There is a moment in many product companies when a dangerous word gets used.
“Done.”
“The platform is live, the launch went well, and the engineers are being reassigned. The roadmap starts to thin out. And somewhere in the months that follow, users begin to notice gaps that no one inside the organization is tracking anymore.”
Marcello Genovese has watched this pattern play out more times than he can count. The product strategist and technology commentator, who has spent years building and scaling digital platforms across Europe, is direct about what the "finihed product" assumption actually costs.
"A product in the tech industry is never done," Genovese says. "If you're building software and apps and technology, it's never finished. You should not be on a stage where you say, "I'm finished with my product; I don't need engineers anymore." And that's what you see in a lot of enterprises."

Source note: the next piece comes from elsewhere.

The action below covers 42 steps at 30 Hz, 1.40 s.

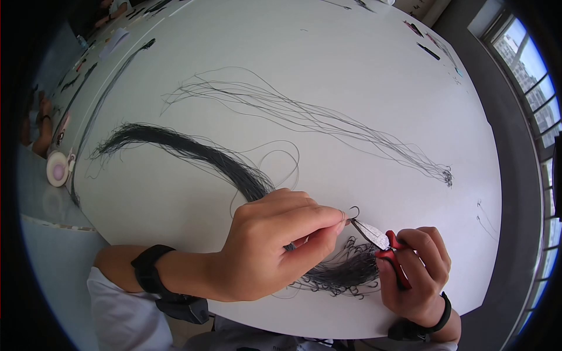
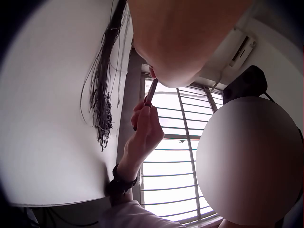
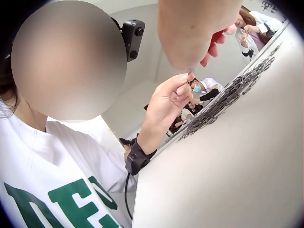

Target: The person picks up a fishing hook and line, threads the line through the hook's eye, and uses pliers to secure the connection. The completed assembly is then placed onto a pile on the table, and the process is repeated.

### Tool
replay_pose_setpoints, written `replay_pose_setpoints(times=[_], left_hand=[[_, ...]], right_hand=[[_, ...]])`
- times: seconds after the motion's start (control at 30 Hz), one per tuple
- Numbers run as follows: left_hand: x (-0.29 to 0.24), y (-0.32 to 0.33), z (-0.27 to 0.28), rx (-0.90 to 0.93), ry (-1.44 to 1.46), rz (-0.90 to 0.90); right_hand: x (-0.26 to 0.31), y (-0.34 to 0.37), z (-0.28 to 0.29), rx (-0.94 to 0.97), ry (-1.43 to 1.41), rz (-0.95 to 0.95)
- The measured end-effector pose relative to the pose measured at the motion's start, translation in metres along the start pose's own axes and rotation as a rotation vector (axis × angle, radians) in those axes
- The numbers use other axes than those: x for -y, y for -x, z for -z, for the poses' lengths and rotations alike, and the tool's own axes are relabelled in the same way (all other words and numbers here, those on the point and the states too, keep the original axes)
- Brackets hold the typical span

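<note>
In the head view my left hand [image 1: 275, 245] pinches a thin fishing line between thumb and index finger. A small fish hook [image 1: 355, 211] shows just past these fingertips, its bend upward. My right hand [image 1: 417, 272] grips the red handles of a pair of pliers [image 1: 372, 235]. The pliers' tips meet the hook right beside the left fingertips. Below the hands lies a thick dark bundle of lines [image 1: 216, 159] with many curled hooks [image 1: 345, 272] at its near end. The left hand and forearm cover its middle.
A thinner, looser bundle of lines [image 1: 316, 120] stretches across the white table [image 1: 351, 58], hooks gathered at its right end. A black pen-like tool [image 1: 428, 51] lies far right. A round white roll [image 1: 57, 169] sits at the left edge. Other people sit at the far left.
</note>
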<state>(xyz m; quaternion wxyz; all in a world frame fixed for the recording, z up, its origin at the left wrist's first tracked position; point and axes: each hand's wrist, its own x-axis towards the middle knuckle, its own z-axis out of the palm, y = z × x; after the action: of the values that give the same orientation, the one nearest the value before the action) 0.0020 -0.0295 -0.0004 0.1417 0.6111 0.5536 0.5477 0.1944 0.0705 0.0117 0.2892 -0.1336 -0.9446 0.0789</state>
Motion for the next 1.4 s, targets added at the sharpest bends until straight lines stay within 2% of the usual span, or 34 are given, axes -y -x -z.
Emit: replay_pose_setpoints(times=[1.33, 1.4], left_hand=[[0.0039, -0.0005, 0.0022, 0.085, -0.037, 0.098], [0.0073, 0.0021, 0.0026, 0.036, -0.046, 0.088]], right_hand=[[-0.0039, 0.0010, 0.0015, 0.086, -0.084, -0.106], [-0.0057, 0.0017, 0.0013, 0.052, -0.027, -0.127]])
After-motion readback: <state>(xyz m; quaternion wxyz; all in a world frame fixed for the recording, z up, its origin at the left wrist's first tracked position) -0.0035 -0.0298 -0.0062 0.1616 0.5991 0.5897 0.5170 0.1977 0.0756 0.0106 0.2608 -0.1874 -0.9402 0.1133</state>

The problem isn't how a product is built at launch. It's the cultural assumption that launch is the endpoint.
The Enterprise Trap
Larger organizations follow a recognizable sequence. A platform is scoped, funded, built, and shipped. The team is reassigned. The product is declared stable. Nobody made a bad decision; they just stopped making decisions altogether.
The consequences are rarely immediate. They accumulate. A Deloitte survey found that IT departments allocate over 55% of their tech budgets to maintaining existing systems, leaving only 19% for developing new solutions. The resources that should fund product evolution get consumed by the cost of keeping a "finished" product running.
Meanwhile, users don't freeze in place while a product does. Their expectations are recalibrated continuously by everything else they use: faster interfaces, cleaner design, smarter features. A product that stops moving doesn't hold its position. It falls behind while standing still.
Rethinking as Standard Practice
Genovese doesn't treat ongoing product development as a cost center. He treats it as the actual job, the one that never had a finish line.
"You should focus on building your product always top-notch, rethinking your user interface, rethinking how you act and interact with your product, and maybe even try it out to rebuild it completely from scratch to see if the user likes it more."
The discipline isn't about chasing newness. It's about treating the current version of a product as a working hypothesis rather than a settled answer. The question shifts from "does this work?" to "does this still work for the person it was built for?"
That shift requires a different kind of product culture, one where no version of the product is ever defended simply because it exists.
The Courage to Start Over
Continuous rethinking sometimes leads somewhere uncomfortable. Not every product needs a patch or a feature update. Some need to be taken apart and rebuilt from the ground up.
"The biggest quality is for me to be brave enough to rebuild things. And even if you have done it for 20 years, rethink what you have done."
That argument doesn't land easily in organizations where the current system is also the revenue engine. Defending what exists feels lower risk than tearing it apart. It usually isn't.
The products that hold up over time are not the ones defended the longest. They're the ones whose teams never stopped asking whether the current version was still the right answer, and were willing to act when it wasn't.
A finished product isn't a milestone. It's a countdown.